Ireland is often dubbed the ‘Silicon Valley of Europe’, but one could argue that Ireland paved the way for technology long before the Silicon Valleys of today, going back as far as 1866. It was in this year that a site on Valentia Island off the Co Kerry coastline made history when the first commercially viable transatlantic telegraph cable was laid there. Now the 1.01-acre ‘Telegraph Field’ is up for sale.
The Telegraph or Longitude Field is in Foilhomurrum Bay on Valentia Island. The owners of the site are asking for a guide price of €160,000, Siliconrepublic.com has learned.
The 1.01-acre (0.41 hectare) coastal site is located on Valentia Island with views of Foilhommerum Bay and the Skellig rocks.
It includes the ruin of the 150-year-old Anglo-American Cable House. The current owners say they believe The Telegraph Field site would be ideal for a cultural centre with global significance.
The property is being sold by international real estate adviser Savills, on behalf of a private Irish investor.
Aerial view of The Telegraph Field today.
One of history’s game-changing moments?
The Telegraph Field has often been dubbed the “birthplace of global communications” or one of history’s game-changing moments, equivalent to the invention of the internet.
The cable was laid on the Valentia Island site on 27 July 1866.
After subsequent failures of cables that landed at Knightstown in 1858 and Foilhommerum Bay in 1865, the vast endeavour finally resulted in commercially viable transatlantic telegraph communications from Foilhommerum Bay to Heart’s Content, Newfoundland, in 1866.

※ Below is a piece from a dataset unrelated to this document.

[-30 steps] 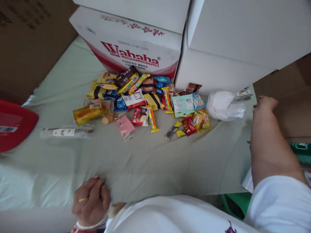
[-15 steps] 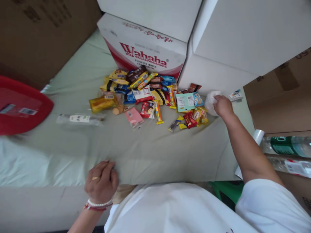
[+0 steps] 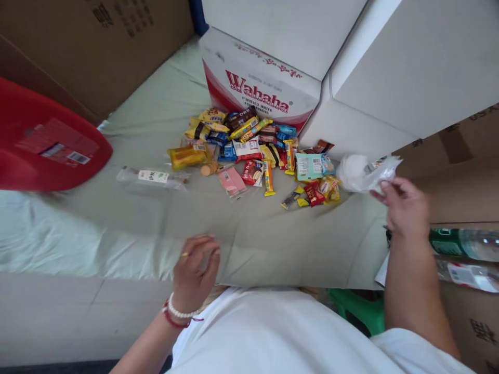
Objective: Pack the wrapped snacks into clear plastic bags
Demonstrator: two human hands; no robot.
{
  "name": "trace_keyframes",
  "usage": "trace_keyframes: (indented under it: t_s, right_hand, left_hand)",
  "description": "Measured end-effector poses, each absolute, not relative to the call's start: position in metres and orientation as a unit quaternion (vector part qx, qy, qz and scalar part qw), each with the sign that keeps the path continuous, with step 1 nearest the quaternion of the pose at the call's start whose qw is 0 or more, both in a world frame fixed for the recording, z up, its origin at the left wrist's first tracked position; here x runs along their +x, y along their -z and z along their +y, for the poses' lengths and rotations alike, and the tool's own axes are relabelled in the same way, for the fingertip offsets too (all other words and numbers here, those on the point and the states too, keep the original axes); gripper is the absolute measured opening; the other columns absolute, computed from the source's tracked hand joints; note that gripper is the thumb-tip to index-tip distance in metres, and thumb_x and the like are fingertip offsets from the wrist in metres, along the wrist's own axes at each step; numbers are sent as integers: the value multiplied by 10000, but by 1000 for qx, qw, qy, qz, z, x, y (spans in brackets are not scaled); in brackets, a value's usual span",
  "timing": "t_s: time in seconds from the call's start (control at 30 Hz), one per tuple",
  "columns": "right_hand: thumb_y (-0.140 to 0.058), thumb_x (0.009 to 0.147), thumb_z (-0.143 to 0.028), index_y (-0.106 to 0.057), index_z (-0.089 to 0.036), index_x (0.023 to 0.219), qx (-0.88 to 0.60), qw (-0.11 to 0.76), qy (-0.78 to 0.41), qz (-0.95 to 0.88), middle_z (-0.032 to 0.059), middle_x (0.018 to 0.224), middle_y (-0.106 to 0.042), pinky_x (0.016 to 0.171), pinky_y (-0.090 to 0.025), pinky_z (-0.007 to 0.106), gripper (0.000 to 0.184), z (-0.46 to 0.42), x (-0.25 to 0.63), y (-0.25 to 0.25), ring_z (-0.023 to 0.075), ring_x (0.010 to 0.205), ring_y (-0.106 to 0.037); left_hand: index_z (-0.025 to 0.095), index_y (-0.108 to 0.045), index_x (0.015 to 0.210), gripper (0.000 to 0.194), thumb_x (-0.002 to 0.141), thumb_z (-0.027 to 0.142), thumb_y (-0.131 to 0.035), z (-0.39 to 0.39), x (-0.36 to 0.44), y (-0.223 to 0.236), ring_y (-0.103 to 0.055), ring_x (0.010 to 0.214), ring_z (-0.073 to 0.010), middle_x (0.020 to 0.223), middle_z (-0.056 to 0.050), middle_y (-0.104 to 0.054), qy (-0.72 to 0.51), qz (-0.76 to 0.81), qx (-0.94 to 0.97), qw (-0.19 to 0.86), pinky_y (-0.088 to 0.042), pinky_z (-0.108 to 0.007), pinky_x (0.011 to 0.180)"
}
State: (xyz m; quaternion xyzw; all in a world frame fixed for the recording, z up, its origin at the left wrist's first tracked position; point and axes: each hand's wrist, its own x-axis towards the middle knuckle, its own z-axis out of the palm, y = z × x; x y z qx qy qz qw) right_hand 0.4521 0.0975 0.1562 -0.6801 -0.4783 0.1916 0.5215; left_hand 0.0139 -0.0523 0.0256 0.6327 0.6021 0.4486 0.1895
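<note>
My right hand pinches the edge of a clear plastic bag between thumb and fingers. A round white bundle shows at the bag's left end; I cannot make out what it is. Over the front edge of the cloth-covered table hovers my left hand, loosely curved, thumb apart from the fingers, holding nothing. Left of the bag lies a spread of wrapped snacks, among them a mint-green packet, a red candy wrapper, a pink packet and a yellow packet.
A Wahaha water carton stands behind the snacks, next to tall white boxes. At the left are a red plastic object and a long clear packet. Plastic bottles lie at the right, and a green stool is below.
My right hand has drawn the plastic bag's edge out to the right and toward me, stretching it. My left hand has lifted and its fingers have loosened. The camera view has shifted.
</note>
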Motion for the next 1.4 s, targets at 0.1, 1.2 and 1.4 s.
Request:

Brunel’s Great Eastern steamship carried the first successful transatlantic cable to its terminus in Hearts Content, some 2,300 nautical miles away.
The old and new worlds synched in communication in July 1866 and New York’s Broadway was lit up by fireworks in celebration. The occasion is commemorated on the dome of the rotunda in Capitol Hill, Washington, DC, amongst five other momentous historical events.
Transatlantic telegraph cables operated from Valentia Island for 100 years, ending with Western Union International terminating its cable operations in 1966.
Bought the site initially to build a holiday home
Junior Browne, who owns the land and who researched the site’s history with his son over the past 10 years, said his family bought the site intending to build a holiday home in a stunning setting.
“As we uncovered the historic significance of the site we abandoned these plans. We have since funded a documentary and progressed plans for a visitor’s centre, a museum and a global IT learning centre.
“We have had support from the national tourist agency [Fáilte Ireland] and global corporations like Morgan Stanley,” he said.
The Valentia Island lighthouse is now open to the public after 300 years. Image via Valentia Island Facebook page
Smithsonian Museum in Washington, DC
Even the Smithsonian Museum in Washington, DC, is supporting Browne.
“The Smithsonian has long recognised the importance of the transatlantic cable, but we have taken the project as far as we can,” said Browne.
Valentia Island has been garnering lots of global attention of late.
In May, for example, an international heritage project kicked off to explore the historical contribution Valentia Island made in linking Europe and North America via transatlantic cables.
The Transatlantic Communications and Light Gathering was also held on Valentia Island in May.
Peter O’Meara, investment director of Savills Ireland, said the Telegraph Field site would be ideal as a tourist destination, especially as the island is a one-hour drive from Kerry Airport, linked to the mainland by both bridge and ferry.